Reproduce the listing below exactly, except for its pictures.

(SOURCE DATA)
Segment Open
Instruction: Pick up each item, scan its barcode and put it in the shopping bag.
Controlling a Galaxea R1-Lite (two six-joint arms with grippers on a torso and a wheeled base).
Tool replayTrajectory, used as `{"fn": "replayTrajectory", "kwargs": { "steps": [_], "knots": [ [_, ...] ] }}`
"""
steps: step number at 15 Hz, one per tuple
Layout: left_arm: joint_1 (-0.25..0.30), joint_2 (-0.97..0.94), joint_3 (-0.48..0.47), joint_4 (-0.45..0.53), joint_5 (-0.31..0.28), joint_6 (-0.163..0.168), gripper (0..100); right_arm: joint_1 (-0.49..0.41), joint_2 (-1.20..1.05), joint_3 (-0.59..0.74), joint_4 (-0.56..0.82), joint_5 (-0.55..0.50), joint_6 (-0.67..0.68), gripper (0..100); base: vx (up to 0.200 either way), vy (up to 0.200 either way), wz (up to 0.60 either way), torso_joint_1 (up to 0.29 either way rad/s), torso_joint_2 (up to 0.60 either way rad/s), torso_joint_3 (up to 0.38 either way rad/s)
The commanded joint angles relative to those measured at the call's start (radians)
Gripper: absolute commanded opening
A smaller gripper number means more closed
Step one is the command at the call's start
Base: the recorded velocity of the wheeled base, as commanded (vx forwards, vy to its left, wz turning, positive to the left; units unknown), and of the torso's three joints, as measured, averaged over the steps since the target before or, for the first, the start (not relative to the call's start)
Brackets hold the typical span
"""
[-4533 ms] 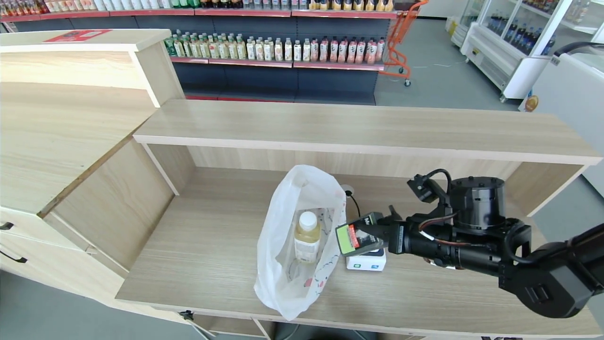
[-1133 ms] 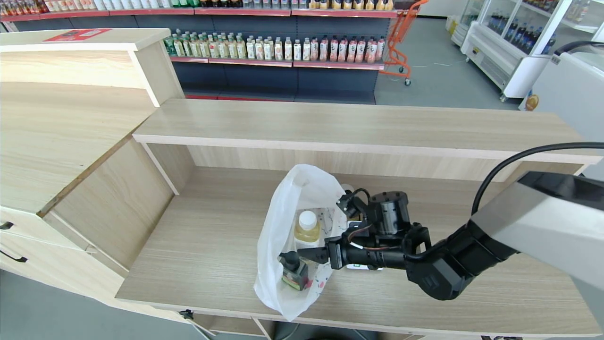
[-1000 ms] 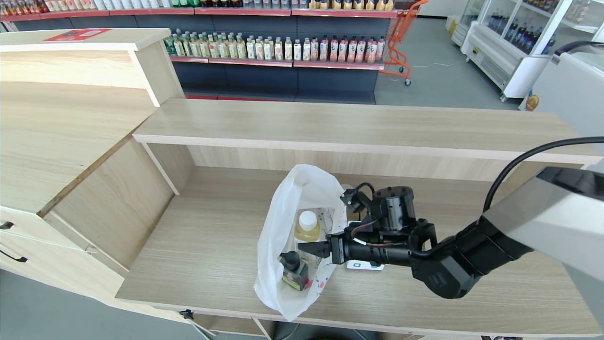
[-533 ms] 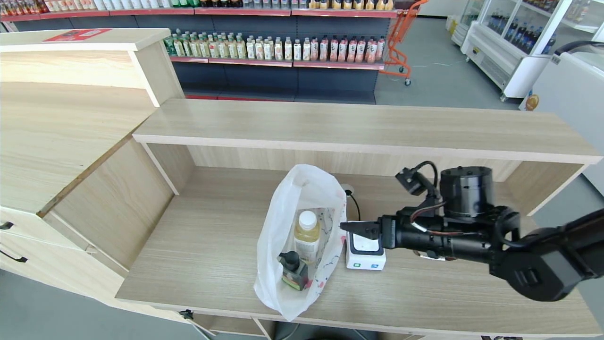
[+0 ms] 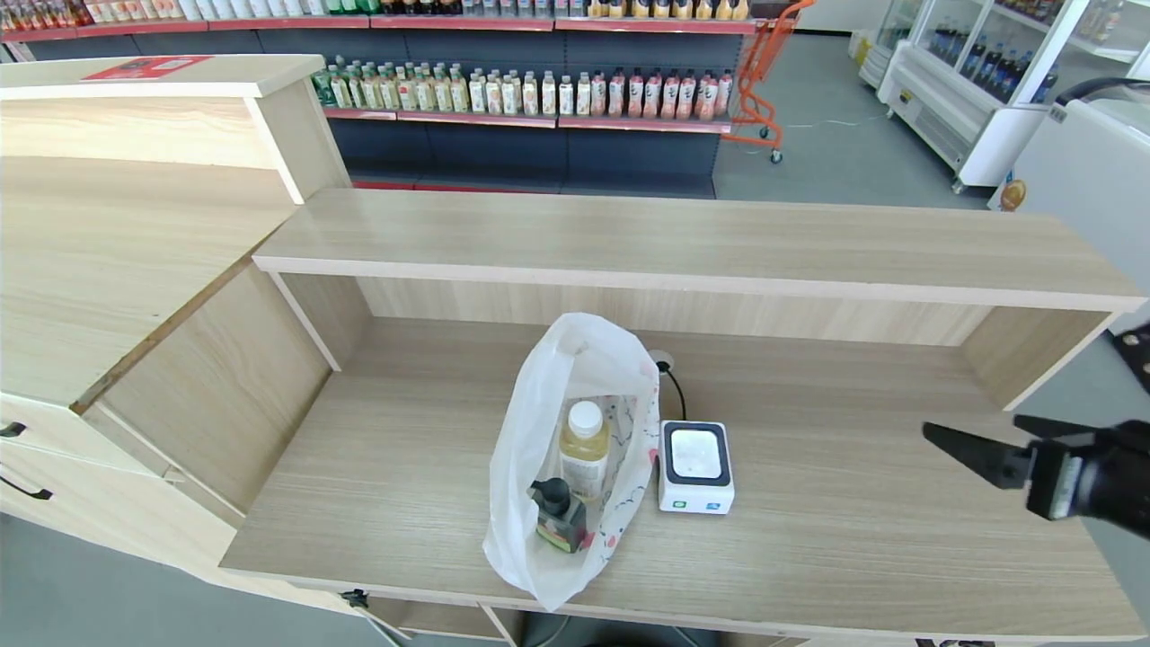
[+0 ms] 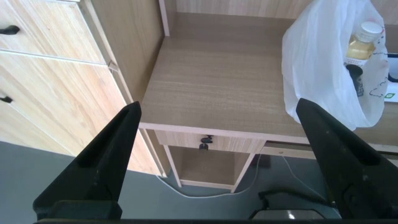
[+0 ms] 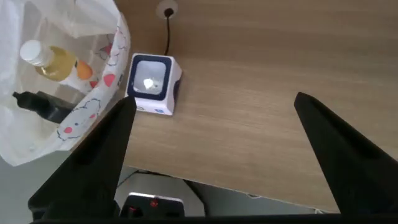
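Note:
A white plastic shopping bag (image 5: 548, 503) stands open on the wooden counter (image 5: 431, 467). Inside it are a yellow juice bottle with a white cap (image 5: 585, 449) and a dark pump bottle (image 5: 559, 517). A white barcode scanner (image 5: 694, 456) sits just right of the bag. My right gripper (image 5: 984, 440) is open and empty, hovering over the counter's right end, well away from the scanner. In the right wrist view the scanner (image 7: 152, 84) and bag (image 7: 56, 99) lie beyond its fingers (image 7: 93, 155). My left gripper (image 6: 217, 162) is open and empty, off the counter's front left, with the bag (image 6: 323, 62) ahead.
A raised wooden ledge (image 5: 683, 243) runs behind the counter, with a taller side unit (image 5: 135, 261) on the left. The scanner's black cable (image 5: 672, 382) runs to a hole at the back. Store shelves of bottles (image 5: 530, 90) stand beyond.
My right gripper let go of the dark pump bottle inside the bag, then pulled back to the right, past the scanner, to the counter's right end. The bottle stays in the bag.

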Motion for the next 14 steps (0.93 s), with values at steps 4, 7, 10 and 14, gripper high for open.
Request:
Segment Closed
(TASK RESULT)
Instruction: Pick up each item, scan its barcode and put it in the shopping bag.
Controlling a Galaxea R1-Lite (two six-joint arms with grippers on a torso and a wheeled base).
Tool replayTrajectory, used as `{"fn": "replayTrajectory", "kwargs": { "steps": [_], "knots": [ [_, ...] ] }}`
"""
steps: step number at 15 Hz, one per tuple
Layout: left_arm: joint_1 (-0.25..0.30), joint_2 (-0.97..0.94), joint_3 (-0.48..0.47), joint_4 (-0.45..0.53), joint_5 (-0.31..0.28), joint_6 (-0.163..0.168), gripper (0..100); right_arm: joint_1 (-0.49..0.41), joint_2 (-1.20..1.05), joint_3 (-0.59..0.74), joint_4 (-0.56..0.82), joint_5 (-0.55..0.50), joint_6 (-0.67..0.68), gripper (0..100); base: vx (up to 0.200 either way), vy (up to 0.200 either way), wz (up to 0.60 either way), torso_joint_1 (up to 0.29 either way rad/s), torso_joint_2 (up to 0.60 either way rad/s), torso_joint_3 (up to 0.38 either way rad/s)
The commanded joint angles relative to those measured at the call's start (radians)
Gripper: absolute commanded opening
A smaller gripper number means more closed
Step one is the command at the call's start
Base: the recorded velocity of the wheeled base, as commanded (vx forwards, vy to its left, wz turning, positive to the left; units unknown), and of the torso's three joints, as measured, averaged over the steps since the target before or, for the first, the start (not relative to the call's start)
Brackets hold the typical span
"""
[-4533 ms] 
[-1133 ms] 
[-1000 ms] 
[-533 ms] 
[+0 ms] 
[+0 ms] 
[+0 ms] 
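Note:
A white plastic shopping bag (image 5: 548, 503) stands open on the wooden counter (image 5: 431, 467). Inside it are a yellow juice bottle with a white cap (image 5: 585, 449) and a dark pump bottle (image 5: 559, 517). A white barcode scanner (image 5: 694, 456) sits just right of the bag. My right gripper (image 5: 984, 440) is open and empty, hovering over the counter's right end, well away from the scanner. In the right wrist view the scanner (image 7: 152, 84) and bag (image 7: 56, 99) lie beyond its fingers (image 7: 93, 155). My left gripper (image 6: 217, 162) is open and empty, off the counter's front left, with the bag (image 6: 323, 62) ahead.
A raised wooden ledge (image 5: 683, 243) runs behind the counter, with a taller side unit (image 5: 135, 261) on the left. The scanner's black cable (image 5: 672, 382) runs to a hole at the back. Store shelves of bottles (image 5: 530, 90) stand beyond.
My right gripper let go of the dark pump bottle inside the bag, then pulled back to the right, past the scanner, to the counter's right end. The bottle stays in the bag.
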
Motion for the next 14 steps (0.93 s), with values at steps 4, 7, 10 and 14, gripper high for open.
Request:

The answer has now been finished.